ASSIGNED TASK —
Starting with the line with "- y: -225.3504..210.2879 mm" in the entries below and going on through the line with "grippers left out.", output every line exactly and nothing more. No pictures.

AVAILABLE RECORDS —
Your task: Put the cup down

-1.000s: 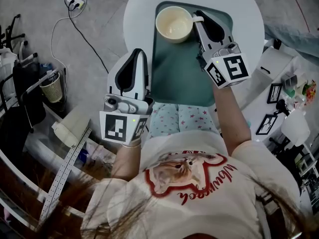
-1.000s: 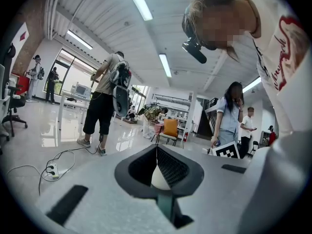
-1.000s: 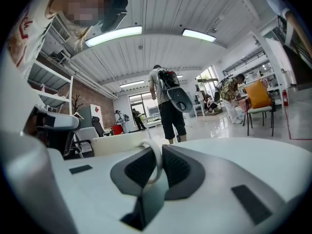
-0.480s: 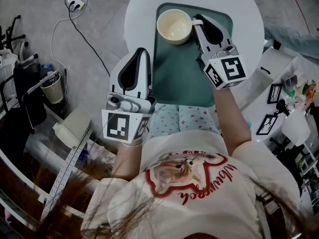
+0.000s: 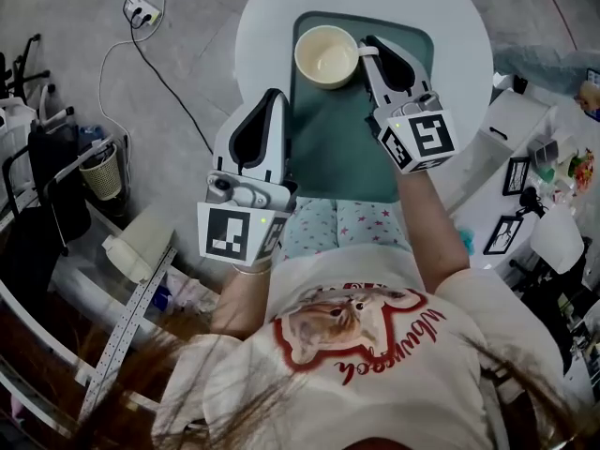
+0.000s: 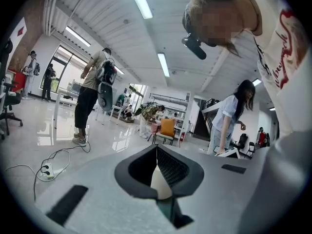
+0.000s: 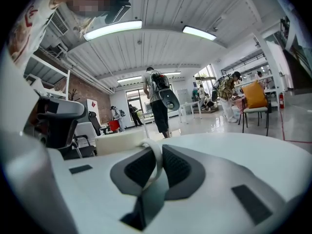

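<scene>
The cup (image 5: 326, 56) is seen upright near the far edge of the round tabletop (image 5: 464, 26), over the far left corner of the teal mat (image 5: 337, 148). Whether its base is touching the mat cannot be told. Its handle (image 7: 157, 155) is clamped between the jaws of the right gripper (image 5: 370, 47). The left gripper (image 5: 271, 97) is held at the mat's left edge, jaws together with nothing between them. If the right jaws were opened before the cup was seated, it could be dropped and tipped. If that gripper were drawn back before being fully opened, the handle could be caught and the cup dragged or toppled.
</scene>
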A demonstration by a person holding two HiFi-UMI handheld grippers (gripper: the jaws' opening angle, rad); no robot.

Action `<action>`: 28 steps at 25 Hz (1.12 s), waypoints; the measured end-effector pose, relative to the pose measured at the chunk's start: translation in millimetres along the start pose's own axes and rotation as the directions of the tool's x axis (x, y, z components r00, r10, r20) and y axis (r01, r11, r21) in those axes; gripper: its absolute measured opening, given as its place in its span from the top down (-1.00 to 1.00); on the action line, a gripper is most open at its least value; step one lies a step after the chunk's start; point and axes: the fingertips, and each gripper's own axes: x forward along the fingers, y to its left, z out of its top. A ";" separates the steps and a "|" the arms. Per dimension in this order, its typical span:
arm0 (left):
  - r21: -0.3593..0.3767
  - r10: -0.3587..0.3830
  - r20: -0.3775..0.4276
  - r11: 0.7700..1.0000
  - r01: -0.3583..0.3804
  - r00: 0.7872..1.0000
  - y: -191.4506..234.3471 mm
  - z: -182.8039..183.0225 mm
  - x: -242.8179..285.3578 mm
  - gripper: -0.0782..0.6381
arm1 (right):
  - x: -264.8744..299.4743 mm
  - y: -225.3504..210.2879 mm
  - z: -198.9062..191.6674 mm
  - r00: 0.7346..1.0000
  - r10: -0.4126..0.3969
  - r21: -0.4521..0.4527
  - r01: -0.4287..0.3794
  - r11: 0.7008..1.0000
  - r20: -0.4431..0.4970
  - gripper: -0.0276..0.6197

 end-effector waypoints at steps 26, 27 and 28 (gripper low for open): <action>0.052 -0.016 -0.016 0.998 0.017 1.000 -5.2 6.3 -9.6 0.74 | -22.3 13.1 -13.1 0.997 -0.043 0.002 0.043 0.999 -0.057 0.75; 0.054 -0.015 -0.014 0.998 0.016 1.000 -5.1 7.0 -10.0 0.74 | -22.5 13.2 -13.1 0.997 -0.043 0.001 0.044 0.999 -0.058 0.75; 0.054 -0.014 -0.013 0.998 0.015 1.000 -4.8 7.5 -10.2 0.74 | -22.2 13.3 -13.3 0.997 -0.044 0.001 0.044 0.999 -0.058 0.75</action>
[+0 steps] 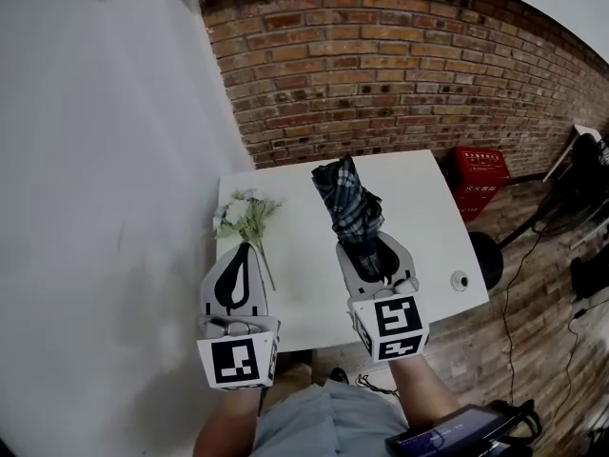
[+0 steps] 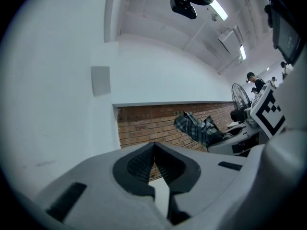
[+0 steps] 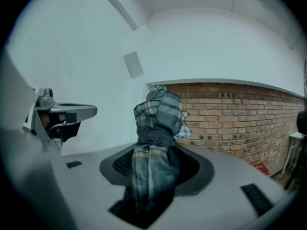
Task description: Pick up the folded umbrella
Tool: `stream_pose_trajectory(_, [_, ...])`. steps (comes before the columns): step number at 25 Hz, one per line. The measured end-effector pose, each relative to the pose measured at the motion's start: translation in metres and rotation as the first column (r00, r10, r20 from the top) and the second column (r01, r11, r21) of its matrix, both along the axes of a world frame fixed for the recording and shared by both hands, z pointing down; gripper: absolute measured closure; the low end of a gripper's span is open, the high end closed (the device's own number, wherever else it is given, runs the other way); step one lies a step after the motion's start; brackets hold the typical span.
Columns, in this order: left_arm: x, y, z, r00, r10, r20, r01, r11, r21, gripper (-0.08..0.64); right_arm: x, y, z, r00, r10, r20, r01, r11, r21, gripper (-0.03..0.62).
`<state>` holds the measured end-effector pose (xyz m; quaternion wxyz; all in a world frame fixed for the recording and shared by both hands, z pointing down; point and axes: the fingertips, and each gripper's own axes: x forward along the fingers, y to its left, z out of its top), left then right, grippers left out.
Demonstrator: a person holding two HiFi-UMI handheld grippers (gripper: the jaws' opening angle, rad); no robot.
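The folded umbrella (image 1: 348, 203), dark with a blue-grey plaid cover, is lifted off the white table (image 1: 419, 198) and sticks out forward from my right gripper (image 1: 366, 246), which is shut on it. In the right gripper view the umbrella (image 3: 156, 147) fills the gap between the jaws, its far end against the brick wall. My left gripper (image 1: 242, 257) hovers to the left, shut with nothing in it; its fingertips (image 2: 154, 147) meet. From the left gripper view the umbrella (image 2: 196, 128) shows to the right.
A bunch of pale artificial flowers (image 1: 245, 219) lies on the table's left part. A small round white object (image 1: 460, 279) sits near the table's right front corner. A brick wall (image 1: 400, 65) stands behind, a red crate (image 1: 481, 174) and black fan (image 1: 487, 255) on the floor at right.
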<state>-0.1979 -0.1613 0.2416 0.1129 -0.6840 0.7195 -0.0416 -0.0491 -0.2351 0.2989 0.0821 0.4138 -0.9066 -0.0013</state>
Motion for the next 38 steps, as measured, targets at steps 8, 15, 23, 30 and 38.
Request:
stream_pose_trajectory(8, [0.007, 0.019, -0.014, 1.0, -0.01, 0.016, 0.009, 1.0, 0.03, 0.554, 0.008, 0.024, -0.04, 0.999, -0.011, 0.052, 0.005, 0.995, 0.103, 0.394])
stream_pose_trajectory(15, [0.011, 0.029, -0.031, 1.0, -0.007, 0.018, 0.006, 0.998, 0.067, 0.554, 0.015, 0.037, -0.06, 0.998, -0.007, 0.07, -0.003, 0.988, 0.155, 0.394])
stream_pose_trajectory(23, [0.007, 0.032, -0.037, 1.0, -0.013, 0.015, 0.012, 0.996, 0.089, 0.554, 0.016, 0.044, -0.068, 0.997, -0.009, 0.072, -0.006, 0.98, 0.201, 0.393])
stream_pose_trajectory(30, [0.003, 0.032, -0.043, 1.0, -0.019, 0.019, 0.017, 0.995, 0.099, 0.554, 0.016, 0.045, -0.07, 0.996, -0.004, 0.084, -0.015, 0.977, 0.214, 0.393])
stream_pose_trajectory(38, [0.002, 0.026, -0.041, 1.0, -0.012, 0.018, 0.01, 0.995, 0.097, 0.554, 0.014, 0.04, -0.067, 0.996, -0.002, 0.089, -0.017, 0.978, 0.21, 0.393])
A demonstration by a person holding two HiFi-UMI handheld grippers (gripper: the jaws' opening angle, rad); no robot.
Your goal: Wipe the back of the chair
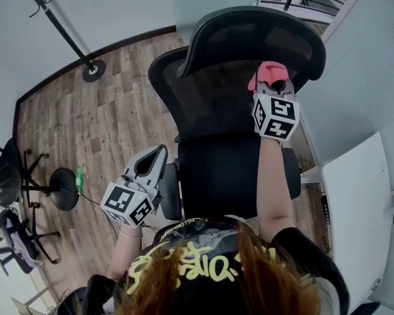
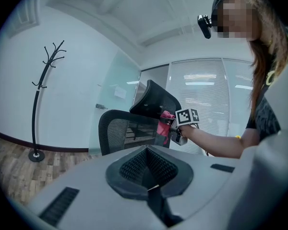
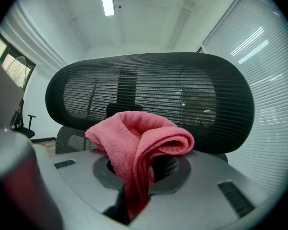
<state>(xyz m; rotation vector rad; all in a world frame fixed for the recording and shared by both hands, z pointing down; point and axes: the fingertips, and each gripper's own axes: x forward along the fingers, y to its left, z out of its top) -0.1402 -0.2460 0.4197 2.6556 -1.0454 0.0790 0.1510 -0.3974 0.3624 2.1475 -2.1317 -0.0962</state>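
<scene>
While right gripper [image 1: 274, 79], arm outstretched, pinches pink cloth [image 3: 139, 143] at headrest [image 1: 249, 38], left gripper [image 1: 159, 153] hangs low, fingers [image 2: 134, 166] together.

The wood-plank floor [image 1: 85, 130] carries the black office chair [image 1: 236, 156] towards its right edge, a coat stand's round base [image 1: 93, 70] by the far wall, and a round black pedestal [image 1: 64, 189] at the left, a small green object [image 1: 80, 174] just beside it.

Right arm reaches straight out, right gripper [image 1: 274, 85] jaws clamped on a pink cloth [image 1: 270, 73], left gripper [image 1: 155, 156] held low, jaws together.
</scene>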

EXERCISE RESULT —
  - y: -225.3504..210.2879 mm
  - z: -198.9062..191.6674 mm
  - r00: 0.7346..1.0000
  - r10: -0.4126..0.3969
  - r21: -0.4521..0.4527
  - r01: -0.4287..0.3794
  - r11: 0.7008..1.0000
  - r20: -0.4431..0.4970
  - gripper: -0.0276..0.6197

 end-effector waypoints at steps 26, 27 and 28 (gripper low for open): <action>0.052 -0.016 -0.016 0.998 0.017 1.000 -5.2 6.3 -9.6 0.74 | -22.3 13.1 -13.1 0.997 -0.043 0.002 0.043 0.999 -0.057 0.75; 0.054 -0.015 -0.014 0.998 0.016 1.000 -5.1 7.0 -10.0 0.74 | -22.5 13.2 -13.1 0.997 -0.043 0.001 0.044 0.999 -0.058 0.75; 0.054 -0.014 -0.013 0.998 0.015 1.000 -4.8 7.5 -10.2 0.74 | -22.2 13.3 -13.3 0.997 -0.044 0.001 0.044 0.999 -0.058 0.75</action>
[+0 steps] 
[+0 steps] 
[+0 steps] 
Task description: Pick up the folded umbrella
Tool: `stream_pose_trajectory(_, [_, ...])`. steps (comes before the columns): step number at 25 Hz, one per line. The measured end-effector pose, each relative to the pose measured at the motion's start: translation in metres and rotation as the first column (r00, r10, r20 from the top) and the second column (r01, r11, r21) of its matrix, both along the axes of a world frame fixed for the recording and shared by both hands, z pointing down; gripper: absolute measured closure; the low end of a gripper's span is open, the high end closed (the device's own number, wherever else it is given, runs the other way); step one lies a step after the motion's start; brackets hold the typical span.
Columns, in this order: left_arm: x, y, z, r00, r10, r20, r01, r11, r21, gripper (-0.08..0.64); right_arm: x, y, z, r00, r10, r20, r01, r11, r21, gripper (-0.03..0.62).
`<state>` holds the measured end-effector pose (xyz m; quaternion wxyz; all in a world frame fixed for the recording and shared by both hands, z pointing down; point and axes: the fingertips, and each gripper's own axes: x forward along the fingers, y to its left, z out of its top), left then right, grippers left out.

Response complete; there is no more output.